* [Exercise instructions]:
Each entry below is to be copied verbatim.

* [The data]:
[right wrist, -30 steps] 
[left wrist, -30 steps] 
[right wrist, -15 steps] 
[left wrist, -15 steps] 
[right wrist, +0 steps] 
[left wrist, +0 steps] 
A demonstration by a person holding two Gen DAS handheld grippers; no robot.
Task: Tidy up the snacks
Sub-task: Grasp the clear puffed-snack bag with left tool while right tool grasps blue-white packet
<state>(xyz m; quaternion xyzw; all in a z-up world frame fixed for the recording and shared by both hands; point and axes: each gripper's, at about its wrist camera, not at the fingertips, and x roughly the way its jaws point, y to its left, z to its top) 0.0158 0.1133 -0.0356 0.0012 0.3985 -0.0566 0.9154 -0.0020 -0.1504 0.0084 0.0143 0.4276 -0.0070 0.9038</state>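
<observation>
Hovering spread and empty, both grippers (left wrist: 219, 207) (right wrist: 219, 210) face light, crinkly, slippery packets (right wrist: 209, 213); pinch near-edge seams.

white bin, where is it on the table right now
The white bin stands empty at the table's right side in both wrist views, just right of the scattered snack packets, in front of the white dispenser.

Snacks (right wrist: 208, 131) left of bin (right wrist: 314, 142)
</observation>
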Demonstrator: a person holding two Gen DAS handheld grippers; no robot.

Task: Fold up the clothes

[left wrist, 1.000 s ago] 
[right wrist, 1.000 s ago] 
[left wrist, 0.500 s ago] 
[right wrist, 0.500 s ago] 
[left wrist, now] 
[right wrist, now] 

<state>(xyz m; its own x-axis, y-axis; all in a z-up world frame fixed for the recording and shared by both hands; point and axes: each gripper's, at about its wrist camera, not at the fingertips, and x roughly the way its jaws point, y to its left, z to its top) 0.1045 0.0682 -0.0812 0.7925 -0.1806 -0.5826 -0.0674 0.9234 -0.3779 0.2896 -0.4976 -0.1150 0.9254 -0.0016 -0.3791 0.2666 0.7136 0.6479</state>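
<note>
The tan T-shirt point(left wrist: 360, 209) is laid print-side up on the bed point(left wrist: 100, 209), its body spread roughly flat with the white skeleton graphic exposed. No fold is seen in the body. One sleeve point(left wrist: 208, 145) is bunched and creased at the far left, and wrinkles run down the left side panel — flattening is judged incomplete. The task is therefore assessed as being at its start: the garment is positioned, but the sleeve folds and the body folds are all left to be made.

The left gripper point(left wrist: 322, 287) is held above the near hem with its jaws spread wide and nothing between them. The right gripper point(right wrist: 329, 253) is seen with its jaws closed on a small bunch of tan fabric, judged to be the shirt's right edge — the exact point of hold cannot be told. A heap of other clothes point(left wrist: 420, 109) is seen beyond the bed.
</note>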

* [Problem solution]:
[right wrist, -30 steps] 
[left wrist, -30 steps] 
[right wrist, -15 steps] 
[left wrist, -15 steps] 
[right wrist, +0 steps] 
[left wrist, +0 steps] 
A demonstration by a person holding two Gen DAS handheld grippers; no robot.
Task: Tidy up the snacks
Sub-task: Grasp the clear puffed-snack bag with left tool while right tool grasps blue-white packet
<state>(xyz m; quaternion xyzw; all in a z-up world frame fixed for the recording and shared by both hands; point and axes: each gripper's, at about its wrist camera, not at the fingertips, and x roughly the way its jaws point, y to its left, z to its top) 0.0158 0.1133 -0.0356 0.0012 0.3985 -0.0566 0.9154 -0.0020 -0.1504 0.0084 0.0143 0.4276 -0.0070 0.9038</state>
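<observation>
Hovering spread and empty, both grippers (left wrist: 219, 207) (right wrist: 219, 210) face light, crinkly, slippery packets (right wrist: 209, 213); pinch near-edge seams.

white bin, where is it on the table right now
The white bin stands empty at the table's right side in both wrist views, just right of the scattered snack packets, in front of the white dispenser.

Snacks (right wrist: 208, 131) left of bin (right wrist: 314, 142)
</observation>
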Demonstrator: a person holding two Gen DAS handheld grippers; no robot.

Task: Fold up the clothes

[left wrist, 1.000 s ago] 
[right wrist, 1.000 s ago] 
[left wrist, 0.500 s ago] 
[right wrist, 0.500 s ago] 
[left wrist, now] 
[right wrist, now] 

<state>(xyz m; its own x-axis, y-axis; all in a z-up world frame fixed for the recording and shared by both hands; point and axes: each gripper's, at about its wrist camera, not at the fingertips, and x roughly the way its jaws point, y to its left, z to its top) 0.1045 0.0682 -0.0812 0.7925 -0.1806 -0.5826 -0.0674 0.9234 -0.3779 0.2896 -0.4976 -0.1150 0.9254 -0.0016 -0.3791 0.2666 0.7136 0.6479</state>
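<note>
The tan T-shirt point(left wrist: 360, 209) is laid print-side up on the bed point(left wrist: 100, 209), its body spread roughly flat with the white skeleton graphic exposed. No fold is seen in the body. One sleeve point(left wrist: 208, 145) is bunched and creased at the far left, and wrinkles run down the left side panel — flattening is judged incomplete. The task is therefore assessed as being at its start: the garment is positioned, but the sleeve folds and the body folds are all left to be made.

The left gripper point(left wrist: 322, 287) is held above the near hem with its jaws spread wide and nothing between them. The right gripper point(right wrist: 329, 253) is seen with its jaws closed on a small bunch of tan fabric, judged to be the shirt's right edge — the exact point of hold cannot be told. A heap of other clothes point(left wrist: 420, 109) is seen beyond the bed.
</note>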

No further output is required.